### Task goal
Return each entry exactly, with none missing.

[Data items]

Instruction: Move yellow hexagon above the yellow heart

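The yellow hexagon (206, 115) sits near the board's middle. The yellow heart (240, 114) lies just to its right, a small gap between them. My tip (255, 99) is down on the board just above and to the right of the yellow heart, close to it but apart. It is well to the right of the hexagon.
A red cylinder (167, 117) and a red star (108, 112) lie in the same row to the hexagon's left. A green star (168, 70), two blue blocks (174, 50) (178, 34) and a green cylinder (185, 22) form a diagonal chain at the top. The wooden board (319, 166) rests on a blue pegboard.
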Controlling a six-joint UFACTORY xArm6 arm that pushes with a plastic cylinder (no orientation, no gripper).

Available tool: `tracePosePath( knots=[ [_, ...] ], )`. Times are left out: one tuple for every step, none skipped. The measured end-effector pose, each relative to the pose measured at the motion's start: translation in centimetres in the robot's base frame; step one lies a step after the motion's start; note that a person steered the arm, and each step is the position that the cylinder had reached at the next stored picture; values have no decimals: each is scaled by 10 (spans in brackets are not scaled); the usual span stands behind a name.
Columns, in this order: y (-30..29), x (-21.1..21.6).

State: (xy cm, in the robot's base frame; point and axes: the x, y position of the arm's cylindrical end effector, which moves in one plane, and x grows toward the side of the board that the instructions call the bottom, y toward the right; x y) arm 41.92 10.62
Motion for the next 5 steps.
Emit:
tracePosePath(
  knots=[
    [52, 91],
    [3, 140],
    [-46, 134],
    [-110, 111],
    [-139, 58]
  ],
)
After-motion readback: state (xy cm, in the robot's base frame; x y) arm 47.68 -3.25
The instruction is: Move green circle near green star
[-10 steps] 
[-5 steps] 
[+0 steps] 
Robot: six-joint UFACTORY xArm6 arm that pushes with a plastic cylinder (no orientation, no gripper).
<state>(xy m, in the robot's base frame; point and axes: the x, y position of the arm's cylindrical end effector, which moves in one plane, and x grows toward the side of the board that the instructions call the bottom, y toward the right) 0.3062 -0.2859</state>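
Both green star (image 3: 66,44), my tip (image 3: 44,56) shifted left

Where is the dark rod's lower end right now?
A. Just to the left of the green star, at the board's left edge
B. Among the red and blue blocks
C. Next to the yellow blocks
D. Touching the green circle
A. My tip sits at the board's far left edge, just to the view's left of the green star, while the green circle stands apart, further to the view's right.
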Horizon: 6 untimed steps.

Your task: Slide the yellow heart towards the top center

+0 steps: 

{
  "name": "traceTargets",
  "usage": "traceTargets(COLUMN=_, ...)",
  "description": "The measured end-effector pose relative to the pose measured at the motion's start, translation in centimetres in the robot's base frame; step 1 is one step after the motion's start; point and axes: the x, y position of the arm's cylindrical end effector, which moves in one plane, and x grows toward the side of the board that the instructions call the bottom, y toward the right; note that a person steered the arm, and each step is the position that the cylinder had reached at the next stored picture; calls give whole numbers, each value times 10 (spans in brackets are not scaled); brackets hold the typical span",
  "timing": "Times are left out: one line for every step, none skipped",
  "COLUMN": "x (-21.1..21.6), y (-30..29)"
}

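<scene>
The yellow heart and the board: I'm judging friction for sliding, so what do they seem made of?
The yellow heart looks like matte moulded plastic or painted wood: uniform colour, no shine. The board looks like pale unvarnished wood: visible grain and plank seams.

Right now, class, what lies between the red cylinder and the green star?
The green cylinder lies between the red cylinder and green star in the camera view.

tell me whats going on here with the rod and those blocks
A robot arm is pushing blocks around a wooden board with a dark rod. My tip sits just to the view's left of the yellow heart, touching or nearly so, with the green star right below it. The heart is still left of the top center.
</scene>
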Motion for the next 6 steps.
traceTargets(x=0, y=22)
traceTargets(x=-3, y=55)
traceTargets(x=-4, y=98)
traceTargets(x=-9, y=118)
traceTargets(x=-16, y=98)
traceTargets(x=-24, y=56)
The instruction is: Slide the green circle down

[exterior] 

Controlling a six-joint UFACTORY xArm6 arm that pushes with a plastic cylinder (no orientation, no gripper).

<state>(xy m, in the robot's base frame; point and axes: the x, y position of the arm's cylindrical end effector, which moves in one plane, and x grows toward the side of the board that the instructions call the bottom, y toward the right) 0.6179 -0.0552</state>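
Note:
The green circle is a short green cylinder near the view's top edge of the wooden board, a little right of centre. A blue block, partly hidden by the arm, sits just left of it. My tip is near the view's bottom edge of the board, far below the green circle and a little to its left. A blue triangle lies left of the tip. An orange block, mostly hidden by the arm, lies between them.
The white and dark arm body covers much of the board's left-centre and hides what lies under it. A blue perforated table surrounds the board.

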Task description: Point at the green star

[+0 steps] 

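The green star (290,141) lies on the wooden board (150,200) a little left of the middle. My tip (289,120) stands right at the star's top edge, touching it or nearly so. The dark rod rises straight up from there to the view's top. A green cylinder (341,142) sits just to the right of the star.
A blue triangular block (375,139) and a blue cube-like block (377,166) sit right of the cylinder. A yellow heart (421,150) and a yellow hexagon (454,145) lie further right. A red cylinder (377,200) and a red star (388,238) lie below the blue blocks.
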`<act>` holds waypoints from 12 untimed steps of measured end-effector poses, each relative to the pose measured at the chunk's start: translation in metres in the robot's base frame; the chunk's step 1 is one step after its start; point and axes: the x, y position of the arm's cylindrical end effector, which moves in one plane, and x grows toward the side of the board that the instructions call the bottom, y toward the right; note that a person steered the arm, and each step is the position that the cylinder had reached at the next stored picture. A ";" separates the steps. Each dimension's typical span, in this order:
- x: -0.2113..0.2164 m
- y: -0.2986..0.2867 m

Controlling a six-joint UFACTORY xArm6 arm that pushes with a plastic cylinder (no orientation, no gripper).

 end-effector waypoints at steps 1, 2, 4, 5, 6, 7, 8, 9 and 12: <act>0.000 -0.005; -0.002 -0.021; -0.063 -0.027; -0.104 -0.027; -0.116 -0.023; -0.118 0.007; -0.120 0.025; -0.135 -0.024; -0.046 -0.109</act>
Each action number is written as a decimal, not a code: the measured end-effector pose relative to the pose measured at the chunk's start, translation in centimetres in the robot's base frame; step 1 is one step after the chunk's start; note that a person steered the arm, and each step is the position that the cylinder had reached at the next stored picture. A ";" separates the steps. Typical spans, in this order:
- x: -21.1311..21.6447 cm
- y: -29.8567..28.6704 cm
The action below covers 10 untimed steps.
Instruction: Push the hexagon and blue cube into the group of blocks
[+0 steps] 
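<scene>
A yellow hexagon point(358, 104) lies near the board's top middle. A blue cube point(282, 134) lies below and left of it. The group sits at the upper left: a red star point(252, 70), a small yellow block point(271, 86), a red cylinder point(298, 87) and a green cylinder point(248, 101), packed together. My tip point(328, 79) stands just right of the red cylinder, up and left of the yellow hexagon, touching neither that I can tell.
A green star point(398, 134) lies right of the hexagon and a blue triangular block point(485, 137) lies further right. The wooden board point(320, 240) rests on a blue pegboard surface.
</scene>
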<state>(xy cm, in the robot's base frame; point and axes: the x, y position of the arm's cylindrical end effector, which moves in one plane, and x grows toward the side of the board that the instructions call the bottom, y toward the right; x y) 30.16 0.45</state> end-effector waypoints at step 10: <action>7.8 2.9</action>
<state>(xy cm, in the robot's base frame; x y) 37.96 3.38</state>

### Result of this exercise
Instruction: Move yellow hexagon above the yellow heart

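The yellow hexagon (206, 115) sits near the board's middle. The yellow heart (240, 114) lies just to its right, a small gap between them. My tip (255, 99) is down on the board just above and to the right of the yellow heart, close to it but apart. It is well to the right of the hexagon.
A red cylinder (167, 117) and a red star (108, 112) lie in the same row to the hexagon's left. A green star (168, 70), two blue blocks (174, 50) (178, 34) and a green cylinder (185, 22) form a diagonal chain at the top. The wooden board (319, 166) rests on a blue pegboard.
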Controlling a six-joint UFACTORY xArm6 arm that pushes with a plastic cylinder (no orientation, no gripper).

Available tool: `tracePosePath( knots=[ [_, ...] ], )`. Times are left out: one tuple for every step, none skipped. The measured end-effector pose, each relative to the pose measured at the motion's start: translation in centimetres in the robot's base frame; step one lies a step after the motion's start; note that a person steered the arm, and each step is the position that the cylinder had reached at the next stored picture; values have no decimals: each is scaled by 10 (spans in brackets are not scaled); the usual span stands behind a name.
Columns, in this order: y (-30..29), x (-21.1..21.6).

State: (xy cm, in the robot's base frame; point and axes: the x, y position of the arm's cylindrical end effector, which moves in one plane, and x grows toward the side of the board that the instructions call the bottom, y toward the right; x y) arm 41.92 10.62
Motion for the next 5 steps.
Emit:
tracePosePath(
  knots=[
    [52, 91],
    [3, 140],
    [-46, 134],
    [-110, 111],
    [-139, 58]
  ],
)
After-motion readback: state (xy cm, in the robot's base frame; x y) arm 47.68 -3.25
The instruction is: Move green circle near green star
[-10 steps] 
[-5 steps] 
[+0 steps] 
Robot: six-joint UFACTORY xArm6 arm that pushes with a plastic cylinder (no orientation, no gripper).
<state>(xy m, in the robot's base frame; point and axes: the x, y position of the arm's cylindrical end effector, which moves in one plane, and x grows toward the side of the board that the instructions call the bottom, y toward the right) 0.3062 -0.2859</state>
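Both green star (image 3: 66,44), my tip (image 3: 44,56) shifted left

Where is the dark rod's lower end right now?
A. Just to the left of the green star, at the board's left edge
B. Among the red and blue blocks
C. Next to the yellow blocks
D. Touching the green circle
A. My tip sits at the board's far left edge, just to the view's left of the green star, while the green circle stands apart, further to the view's right.
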Horizon: 6 untimed steps.

Your task: Slide the yellow heart towards the top center

+0 steps: 

{
  "name": "traceTargets",
  "usage": "traceTargets(COLUMN=_, ...)",
  "description": "The measured end-effector pose relative to the pose measured at the motion's start, translation in centimetres in the robot's base frame; step 1 is one step after the motion's start; point and axes: the x, y position of the arm's cylindrical end effector, which moves in one plane, and x grows toward the side of the board that the instructions call the bottom, y toward the right; note that a person steered the arm, and each step is the position that the cylinder had reached at the next stored picture; calls give whole numbers, each value times 10 (spans in brackets are not scaled); brackets hold the typical span",
  "timing": "Times are left out: one line for every step, none skipped",
  "COLUMN": "x (-21.1..21.6), y (-30..29)"
}

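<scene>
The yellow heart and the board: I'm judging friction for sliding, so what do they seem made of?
The yellow heart looks like matte moulded plastic or painted wood: uniform colour, no shine. The board looks like pale unvarnished wood: visible grain and plank seams.

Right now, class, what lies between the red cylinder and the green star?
The green cylinder lies between the red cylinder and green star in the camera view.

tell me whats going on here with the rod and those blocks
A robot arm is pushing blocks around a wooden board with a dark rod. My tip sits just to the view's left of the yellow heart, touching or nearly so, with the green star right below it. The heart is still left of the top center.
</scene>
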Motion for the next 6 steps.
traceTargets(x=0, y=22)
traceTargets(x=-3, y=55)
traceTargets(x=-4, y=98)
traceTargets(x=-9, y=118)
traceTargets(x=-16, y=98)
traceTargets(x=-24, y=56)
The instruction is: Slide the green circle down

[exterior] 

Controlling a six-joint UFACTORY xArm6 arm that pushes with a plastic cylinder (no orientation, no gripper).

<state>(xy m, in the robot's base frame; point and axes: the x, y position of the arm's cylindrical end effector, which moves in one plane, and x grows toward the side of the board that the instructions call the bottom, y toward the right) 0.6179 -0.0552</state>
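Note:
The green circle is a short green cylinder near the view's top edge of the wooden board, a little right of centre. A blue block, partly hidden by the arm, sits just left of it. My tip is near the view's bottom edge of the board, far below the green circle and a little to its left. A blue triangle lies left of the tip. An orange block, mostly hidden by the arm, lies between them.
The white and dark arm body covers much of the board's left-centre and hides what lies under it. A blue perforated table surrounds the board.
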
Task description: Point at the green star

[+0 steps] 

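The green star (290,141) lies on the wooden board (150,200) a little left of the middle. My tip (289,120) stands right at the star's top edge, touching it or nearly so. The dark rod rises straight up from there to the view's top. A green cylinder (341,142) sits just to the right of the star.
A blue triangular block (375,139) and a blue cube-like block (377,166) sit right of the cylinder. A yellow heart (421,150) and a yellow hexagon (454,145) lie further right. A red cylinder (377,200) and a red star (388,238) lie below the blue blocks.
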`<act>` holds waypoints from 12 untimed steps of measured end-effector poses, each relative to the pose measured at the chunk's start: translation in metres in the robot's base frame; the chunk's step 1 is one step after its start; point and axes: the x, y position of the arm's cylindrical end effector, which moves in one plane, and x grows toward the side of the board that the instructions call the bottom, y toward the right; note that a person steered the arm, and each step is the position that the cylinder had reached at the next stored picture. A ";" separates the steps. Each dimension's typical span, in this order:
- x: -0.2113..0.2164 m
- y: -0.2986..0.2867 m

Controlling a six-joint UFACTORY xArm6 arm that pushes with a plastic cylinder (no orientation, no gripper).

 end-effector waypoints at steps 1, 2, 4, 5, 6, 7, 8, 9 and 12: <act>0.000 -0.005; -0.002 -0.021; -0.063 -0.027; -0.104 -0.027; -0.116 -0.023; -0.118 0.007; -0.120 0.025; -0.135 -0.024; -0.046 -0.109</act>
Each action number is written as a decimal, not a code: the measured end-effector pose relative to the pose measured at the chunk's start, translation in centimetres in the robot's base frame; step 1 is one step after the chunk's start; note that a person steered the arm, and each step is the position that the cylinder had reached at the next stored picture. A ";" separates the steps. Typical spans, in this order:
- x: -21.1311..21.6447 cm
- y: -29.8567..28.6704 cm
The action below covers 10 untimed steps.
Instruction: Push the hexagon and blue cube into the group of blocks
[+0 steps] 
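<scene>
A yellow hexagon point(358, 104) lies near the board's top middle. A blue cube point(282, 134) lies below and left of it. The group sits at the upper left: a red star point(252, 70), a small yellow block point(271, 86), a red cylinder point(298, 87) and a green cylinder point(248, 101), packed together. My tip point(328, 79) stands just right of the red cylinder, up and left of the yellow hexagon, touching neither that I can tell.
A green star point(398, 134) lies right of the hexagon and a blue triangular block point(485, 137) lies further right. The wooden board point(320, 240) rests on a blue pegboard surface.
</scene>
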<state>(xy cm, in the robot's base frame; point and axes: the x, y position of the arm's cylindrical end effector, which moves in one plane, and x grows toward the side of the board that the instructions call the bottom, y toward the right; x y) 30.16 0.45</state> end-effector waypoints at step 10: <action>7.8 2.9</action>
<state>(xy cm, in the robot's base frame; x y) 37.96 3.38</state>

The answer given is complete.